A 100-year-old former guard at the Sachsenhausen Nazi camp has been charged with aiding and abetting murder, the Neuruppin prosecutor’s office in eastern Germany announced on Monday.
The man is accused of having “knowingly and voluntarily” aided and abetted from 1942 to 1945 the murder of 3,518 inmates of this concentration camp located in Oranienbourg, just 30 km north of Berlin.
He would have belonged to the camp’s guard battalion until February 1945. He now lives in the Brandenburg region, which surrounds Berlin. The Neuruppin Regional Court must now decide whether he is fit to stand trial, as the prosecution believes.

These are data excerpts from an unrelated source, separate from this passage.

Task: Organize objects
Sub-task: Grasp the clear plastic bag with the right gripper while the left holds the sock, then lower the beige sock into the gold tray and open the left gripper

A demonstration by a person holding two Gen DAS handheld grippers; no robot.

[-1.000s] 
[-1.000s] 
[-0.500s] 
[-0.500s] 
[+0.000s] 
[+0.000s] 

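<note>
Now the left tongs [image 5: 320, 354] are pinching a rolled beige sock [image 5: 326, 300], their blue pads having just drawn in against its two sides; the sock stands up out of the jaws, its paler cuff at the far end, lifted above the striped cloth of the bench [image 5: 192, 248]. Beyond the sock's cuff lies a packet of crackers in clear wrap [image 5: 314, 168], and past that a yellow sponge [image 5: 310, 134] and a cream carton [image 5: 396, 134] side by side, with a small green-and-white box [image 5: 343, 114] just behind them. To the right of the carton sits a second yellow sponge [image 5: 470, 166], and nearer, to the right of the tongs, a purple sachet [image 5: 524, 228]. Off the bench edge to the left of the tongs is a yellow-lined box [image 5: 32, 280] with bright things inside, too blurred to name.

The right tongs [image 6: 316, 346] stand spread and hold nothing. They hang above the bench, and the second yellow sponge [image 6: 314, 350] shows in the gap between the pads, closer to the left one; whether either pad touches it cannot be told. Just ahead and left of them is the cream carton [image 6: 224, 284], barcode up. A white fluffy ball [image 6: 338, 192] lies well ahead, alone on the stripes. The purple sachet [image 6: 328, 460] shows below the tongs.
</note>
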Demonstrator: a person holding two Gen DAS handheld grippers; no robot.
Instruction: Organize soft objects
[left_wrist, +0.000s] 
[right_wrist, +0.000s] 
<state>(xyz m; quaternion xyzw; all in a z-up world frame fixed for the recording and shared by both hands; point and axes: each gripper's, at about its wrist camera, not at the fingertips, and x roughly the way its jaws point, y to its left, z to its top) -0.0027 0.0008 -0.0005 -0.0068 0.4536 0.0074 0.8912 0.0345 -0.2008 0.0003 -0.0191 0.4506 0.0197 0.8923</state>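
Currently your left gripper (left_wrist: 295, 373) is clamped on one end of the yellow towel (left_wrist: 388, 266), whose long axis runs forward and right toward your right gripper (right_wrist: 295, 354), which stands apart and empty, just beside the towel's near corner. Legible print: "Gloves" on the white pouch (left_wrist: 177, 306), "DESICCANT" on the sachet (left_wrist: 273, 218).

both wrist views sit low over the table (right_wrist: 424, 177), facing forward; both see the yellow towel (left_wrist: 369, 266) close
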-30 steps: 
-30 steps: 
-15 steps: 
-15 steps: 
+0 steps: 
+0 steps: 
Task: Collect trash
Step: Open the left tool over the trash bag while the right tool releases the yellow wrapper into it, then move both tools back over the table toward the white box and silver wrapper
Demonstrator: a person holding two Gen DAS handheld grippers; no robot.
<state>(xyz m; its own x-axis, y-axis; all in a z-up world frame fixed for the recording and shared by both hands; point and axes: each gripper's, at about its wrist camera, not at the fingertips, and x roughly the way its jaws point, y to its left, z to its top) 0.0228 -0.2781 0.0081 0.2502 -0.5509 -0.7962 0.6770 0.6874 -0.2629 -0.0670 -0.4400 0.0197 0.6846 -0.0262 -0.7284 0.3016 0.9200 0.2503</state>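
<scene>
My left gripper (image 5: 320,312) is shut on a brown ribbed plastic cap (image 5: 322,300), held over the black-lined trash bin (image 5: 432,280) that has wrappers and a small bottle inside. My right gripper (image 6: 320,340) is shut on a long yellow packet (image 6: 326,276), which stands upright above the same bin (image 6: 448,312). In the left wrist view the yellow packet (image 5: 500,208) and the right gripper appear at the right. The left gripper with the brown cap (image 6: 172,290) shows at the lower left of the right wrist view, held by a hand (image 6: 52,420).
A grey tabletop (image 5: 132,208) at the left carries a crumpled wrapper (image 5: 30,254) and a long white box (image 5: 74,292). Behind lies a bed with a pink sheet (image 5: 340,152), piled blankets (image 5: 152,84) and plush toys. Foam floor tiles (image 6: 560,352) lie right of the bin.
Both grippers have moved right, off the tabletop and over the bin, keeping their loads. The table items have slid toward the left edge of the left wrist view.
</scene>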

About ten instructions in progress
More than 75 years after the end of World War II, a dozen judicial investigations relating to Nazi crimes are underway in the country. On February 5, it was a 95-year-old former secretary of the Stutthof camp who had been charged with aiding and abetting murder in “more than 10,000 cases”, between 1943 and 1945, according to the Itzehoe prosecutor’s office, near Hamburg. .
Another file concerns a former SS guard of the same camp, also 95 years old. He was indicted last July for complicity in murder in several hundred cases. His ability to appear is again being assessed and no trial date has been set.
“Giving a voice to victims”
In recent years, Germany has tried and convicted several former SS members and extended to camp guards the charge of complicity in murder, illustrating the increased severity, although deemed very late by the victims, of its justice.
In July 2020, the Hamburg court sentenced Bruno Dey, a 93-year-old former concentration camp guard, to two years in prison for complicity in 5,232 murders and attempted murders in Stutthof.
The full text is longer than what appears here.